REQUIRED ACTION: In the data that follows, count the lines in which the word "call" occurs, and report that figure alone.

PROVIDED MATERIAL:
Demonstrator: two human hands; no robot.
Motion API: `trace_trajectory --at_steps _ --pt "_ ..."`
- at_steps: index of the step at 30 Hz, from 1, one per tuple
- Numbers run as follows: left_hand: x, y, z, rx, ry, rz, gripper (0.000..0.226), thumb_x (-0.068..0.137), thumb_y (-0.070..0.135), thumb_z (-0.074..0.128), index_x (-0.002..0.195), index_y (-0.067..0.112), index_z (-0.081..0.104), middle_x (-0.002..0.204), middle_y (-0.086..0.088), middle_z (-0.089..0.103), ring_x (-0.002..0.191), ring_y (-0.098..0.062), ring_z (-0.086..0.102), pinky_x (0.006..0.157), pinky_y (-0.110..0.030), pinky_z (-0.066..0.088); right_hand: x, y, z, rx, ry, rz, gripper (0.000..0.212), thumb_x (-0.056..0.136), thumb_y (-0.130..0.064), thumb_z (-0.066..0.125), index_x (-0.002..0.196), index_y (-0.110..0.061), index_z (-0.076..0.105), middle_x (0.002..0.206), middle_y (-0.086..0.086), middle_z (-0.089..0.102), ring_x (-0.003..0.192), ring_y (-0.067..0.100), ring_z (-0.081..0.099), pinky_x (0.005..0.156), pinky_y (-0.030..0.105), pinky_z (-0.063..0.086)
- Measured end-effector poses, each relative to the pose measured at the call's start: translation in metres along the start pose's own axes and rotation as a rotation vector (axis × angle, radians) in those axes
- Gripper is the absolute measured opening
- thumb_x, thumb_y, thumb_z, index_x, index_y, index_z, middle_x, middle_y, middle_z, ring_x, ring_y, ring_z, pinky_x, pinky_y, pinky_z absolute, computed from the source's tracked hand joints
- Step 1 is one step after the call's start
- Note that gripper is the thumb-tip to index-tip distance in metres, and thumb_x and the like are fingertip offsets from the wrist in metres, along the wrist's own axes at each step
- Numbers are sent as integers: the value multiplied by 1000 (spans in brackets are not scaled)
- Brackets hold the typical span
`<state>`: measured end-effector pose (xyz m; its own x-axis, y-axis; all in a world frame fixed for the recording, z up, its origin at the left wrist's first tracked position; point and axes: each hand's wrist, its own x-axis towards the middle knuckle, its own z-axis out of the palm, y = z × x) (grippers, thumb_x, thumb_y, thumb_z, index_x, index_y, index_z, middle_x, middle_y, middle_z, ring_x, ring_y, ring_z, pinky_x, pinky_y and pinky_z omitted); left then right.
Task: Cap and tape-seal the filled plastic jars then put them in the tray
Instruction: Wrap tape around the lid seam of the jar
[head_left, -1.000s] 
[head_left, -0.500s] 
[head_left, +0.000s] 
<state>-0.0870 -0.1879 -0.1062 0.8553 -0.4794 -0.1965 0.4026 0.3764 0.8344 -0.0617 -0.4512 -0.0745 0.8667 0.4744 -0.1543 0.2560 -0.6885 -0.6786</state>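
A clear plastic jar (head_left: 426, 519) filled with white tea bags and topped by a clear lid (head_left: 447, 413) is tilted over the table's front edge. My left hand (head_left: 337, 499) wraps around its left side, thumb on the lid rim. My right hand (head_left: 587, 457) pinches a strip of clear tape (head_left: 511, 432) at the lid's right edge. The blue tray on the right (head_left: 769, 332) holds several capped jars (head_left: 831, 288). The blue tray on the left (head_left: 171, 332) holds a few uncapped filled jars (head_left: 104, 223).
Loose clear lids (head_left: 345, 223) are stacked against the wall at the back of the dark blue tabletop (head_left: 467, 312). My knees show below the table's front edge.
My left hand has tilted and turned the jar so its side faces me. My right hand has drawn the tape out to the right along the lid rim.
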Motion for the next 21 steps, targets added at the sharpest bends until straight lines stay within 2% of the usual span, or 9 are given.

ANSWER AREA: 2